You can't do the same for biotech. You need a PhD, a reputation, a ton of funding, a bunch of papers, to be even considered for "this person has a clue about this medical issue and might have an answer".

Listening to maintainers talk about their experiences dealing with random weird PRs from random weird submitters, I'm not sure we're doing it right by not gatekeeping it more ;)

It’s not gatekeeping, it’s being able to contribute by having foundational knowledge.

Anyone can (and people often do) make big contributions in health, but it’s hard without deep knowledge.

Not everyone who does software engineering needs a computer science degree.

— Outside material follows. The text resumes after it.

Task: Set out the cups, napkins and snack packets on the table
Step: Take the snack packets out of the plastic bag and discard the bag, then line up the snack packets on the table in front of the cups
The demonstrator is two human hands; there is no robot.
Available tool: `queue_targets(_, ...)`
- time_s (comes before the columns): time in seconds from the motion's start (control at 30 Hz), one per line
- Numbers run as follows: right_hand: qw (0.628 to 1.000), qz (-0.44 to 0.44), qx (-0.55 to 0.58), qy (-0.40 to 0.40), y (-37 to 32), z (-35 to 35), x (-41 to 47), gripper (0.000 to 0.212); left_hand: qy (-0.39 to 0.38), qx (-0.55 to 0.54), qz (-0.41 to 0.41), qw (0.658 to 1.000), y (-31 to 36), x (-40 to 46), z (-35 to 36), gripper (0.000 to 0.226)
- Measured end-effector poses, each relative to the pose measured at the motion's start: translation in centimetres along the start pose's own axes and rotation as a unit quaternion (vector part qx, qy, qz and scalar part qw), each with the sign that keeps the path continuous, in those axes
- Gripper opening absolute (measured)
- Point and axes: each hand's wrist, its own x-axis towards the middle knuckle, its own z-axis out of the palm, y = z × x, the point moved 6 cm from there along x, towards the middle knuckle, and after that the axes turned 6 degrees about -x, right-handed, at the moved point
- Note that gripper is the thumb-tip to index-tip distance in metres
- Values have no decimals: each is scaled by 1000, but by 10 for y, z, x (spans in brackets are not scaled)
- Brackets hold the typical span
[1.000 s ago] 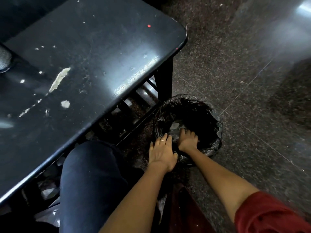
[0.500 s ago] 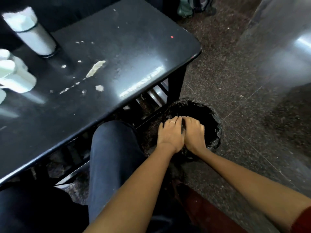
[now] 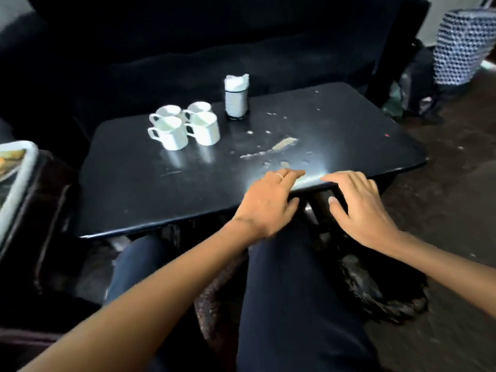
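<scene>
A black table [image 3: 161,189] is seen bearing four white cups [image 3: 185,126] clustered toward its far left beside a napkin holder [image 3: 236,99] — a tray [image 3: 16,178] is cut off at left — while the left hand [image 3: 264,204] and right hand [image 3: 362,205] are held flat-fingered and blurred, nothing gripped, over the near edge.

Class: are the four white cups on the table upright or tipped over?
Upright. All four white cups stand on their bases on the table, open rims facing up, handles pointing left.
</scene>
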Motion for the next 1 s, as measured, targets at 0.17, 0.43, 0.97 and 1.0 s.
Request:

Meanwhile if I head out to the pub on the weekend I hear people post cancer diagnosis waxing lyrical about how they’re beating their breast cancer with surgery+chemo/radiotherapy with a diet high in antioxidants, ignorant of the fact that one of the ways radiotherapy and chemotherapy works is by sctually causing oxidative damage, so they’re working against it. One of the many ways that doing your own research is counterproductive

  • To contribute to fundamentally new knowledge in software or CS also can require quite a lot of background learning though. I think the bigger culprit is that biomedical studies are fucking expensive. There needs to be a big upfront commitment, so there is naturally going to be more reliance on credentialism/gatekeeping. If 99% of random self-driven software projects turn out useless to the rest of the world, that's no big deal, and then we just hear about the 1%. But it's not possible in biology.

The time required to test/verify any “answer” in medicine is years or decades and not seconds/hours/days like in software development.

And well experimenting without being almost entirely sure of what you’re doing (and even then sometimes) might have very terrible outcomes.